EXERCISE BRIEF: For the data below, restate word for word only the lines from the line containing "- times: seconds" through the line containing "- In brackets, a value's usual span", both ends included.

GIVEN MATERIAL:
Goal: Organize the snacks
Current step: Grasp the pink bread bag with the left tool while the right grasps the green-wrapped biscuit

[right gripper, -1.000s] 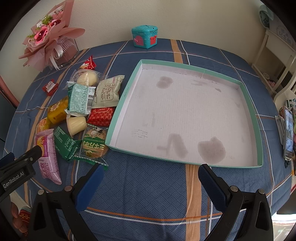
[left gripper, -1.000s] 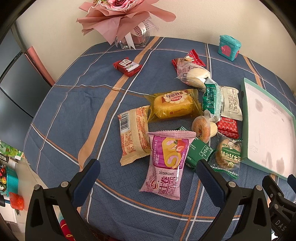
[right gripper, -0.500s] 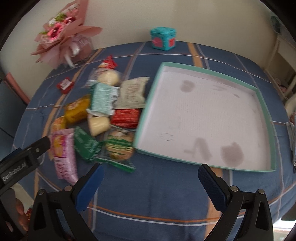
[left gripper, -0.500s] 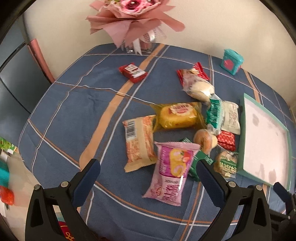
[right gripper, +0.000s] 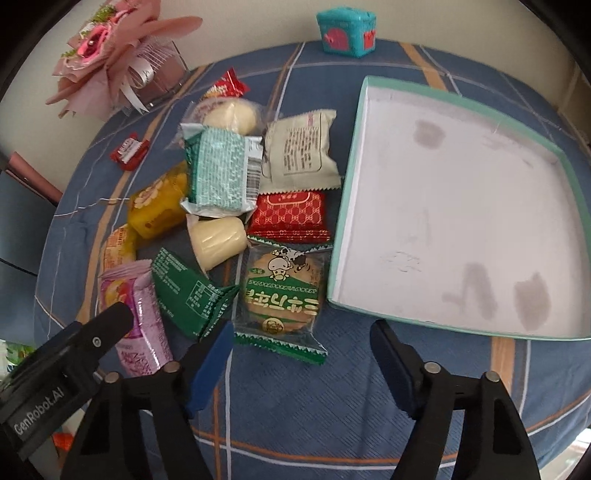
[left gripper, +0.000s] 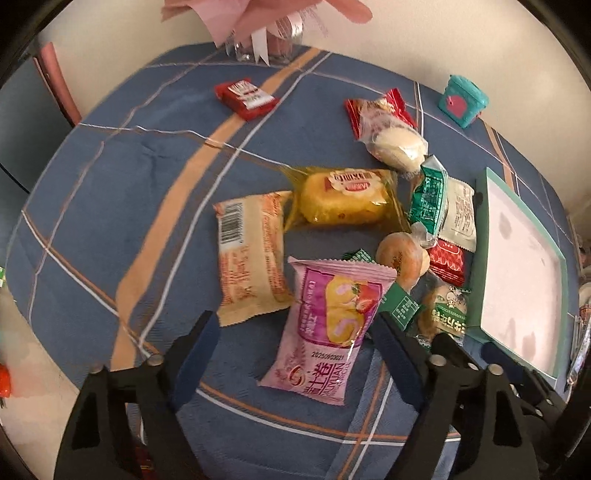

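Observation:
Several wrapped snacks lie in a pile on the blue checked tablecloth, left of a shallow teal-rimmed tray [right gripper: 343,206] with a bare white floor. My left gripper [left gripper: 295,332] hangs over the pink roll-cake pack [left gripper: 325,325], which lies between its closing jaws; the pads are not pressing it. My right gripper [right gripper: 301,336] hovers at the near end of the green mushroom biscuit pack [right gripper: 282,291], its jaws closing, with only the pack's lower edge between the fingertips. The tray's rim [left gripper: 480,236] shows at the right of the left wrist view.
A yellow cake pack [left gripper: 343,199], a beige pack [left gripper: 251,258] and a red pack [left gripper: 245,98] lie further out. A pink bouquet [right gripper: 110,62] and a small teal box [right gripper: 347,33] stand at the table's far edge. The left gripper's body [right gripper: 66,354] sits beside the right one.
Both grippers have come down and closer to the snack pile, and their jaws have narrowed. The right view has swung left, from the tray toward the biscuit pack.

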A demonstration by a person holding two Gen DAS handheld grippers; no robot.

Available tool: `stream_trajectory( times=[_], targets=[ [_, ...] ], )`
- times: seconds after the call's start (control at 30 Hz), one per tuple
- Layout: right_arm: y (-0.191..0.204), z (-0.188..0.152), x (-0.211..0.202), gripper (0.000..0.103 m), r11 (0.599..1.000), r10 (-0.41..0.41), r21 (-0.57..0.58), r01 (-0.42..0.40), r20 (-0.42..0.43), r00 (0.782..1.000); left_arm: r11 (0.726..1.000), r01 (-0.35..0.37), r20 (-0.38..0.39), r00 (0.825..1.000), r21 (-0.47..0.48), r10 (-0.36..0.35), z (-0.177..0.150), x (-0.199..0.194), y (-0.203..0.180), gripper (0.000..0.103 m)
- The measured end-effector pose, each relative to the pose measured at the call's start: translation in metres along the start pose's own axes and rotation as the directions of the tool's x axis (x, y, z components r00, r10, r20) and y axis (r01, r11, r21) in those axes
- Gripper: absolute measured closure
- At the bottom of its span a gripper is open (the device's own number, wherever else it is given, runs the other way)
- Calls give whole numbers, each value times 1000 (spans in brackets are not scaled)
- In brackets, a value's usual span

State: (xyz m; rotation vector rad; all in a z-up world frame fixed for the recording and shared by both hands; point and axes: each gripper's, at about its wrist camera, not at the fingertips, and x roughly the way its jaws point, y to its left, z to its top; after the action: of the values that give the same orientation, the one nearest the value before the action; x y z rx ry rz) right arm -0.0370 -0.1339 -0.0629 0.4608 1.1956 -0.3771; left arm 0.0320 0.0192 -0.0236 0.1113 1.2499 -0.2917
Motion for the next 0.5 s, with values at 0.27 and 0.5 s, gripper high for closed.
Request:
stream_trajectory(
  times=[0.27,0.5],
  targets=[
    [10,9,19,38,1000,-9,-15,9,-23,1000,999,38,-31,999,-12,-39,8,16,-2,34],
    [28,16,32,40,997,-44,-59,43,-21,999,998,50,-56,997,-29,-51,15,30,0,41]
  ],
)
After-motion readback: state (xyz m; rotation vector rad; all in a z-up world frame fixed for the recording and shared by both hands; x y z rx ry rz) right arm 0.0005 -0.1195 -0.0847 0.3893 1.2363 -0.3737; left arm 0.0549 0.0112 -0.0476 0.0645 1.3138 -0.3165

SOLVED EXERCISE:
- times: seconds after the call's start (control at 30 Hz), one per tuple
- Layout: right_arm: y (-0.191..0.204), z (-0.188..0.152), x (-0.211..0.202), gripper (0.000..0.103 m), r11 (0.599..1.000), r10 (-0.41..0.41), r21 (-0.57..0.58), r01 (-0.42..0.40), r20 (-0.42..0.43), r00 (0.782..1.000); left_arm: r11 (0.726..1.000), r01 (-0.35..0.37), r20 (-0.38..0.39), r00 (0.825..1.000), r21 (-0.47..0.48), r10 (-0.36..0.35), z (-0.177..0.150), x (-0.199..0.194), y (-0.203..0.180), gripper (0.000..0.103 m)
- The measured end-effector pose, each relative to the pose measured at the call's start: translation in metres along the start pose's own axes and rotation as the directions of the tool's x axis (x, y, z components r00, r10, r20) and y axis (r01, r11, r21) in those axes
- Gripper: absolute measured closure
- At the bottom of its span a gripper is open (the device's own number, wherever else it is given, runs the other way)
- Calls give whole numbers, each value times 1000 (spans in brackets are not scaled)
- In brackets, a value's usual span

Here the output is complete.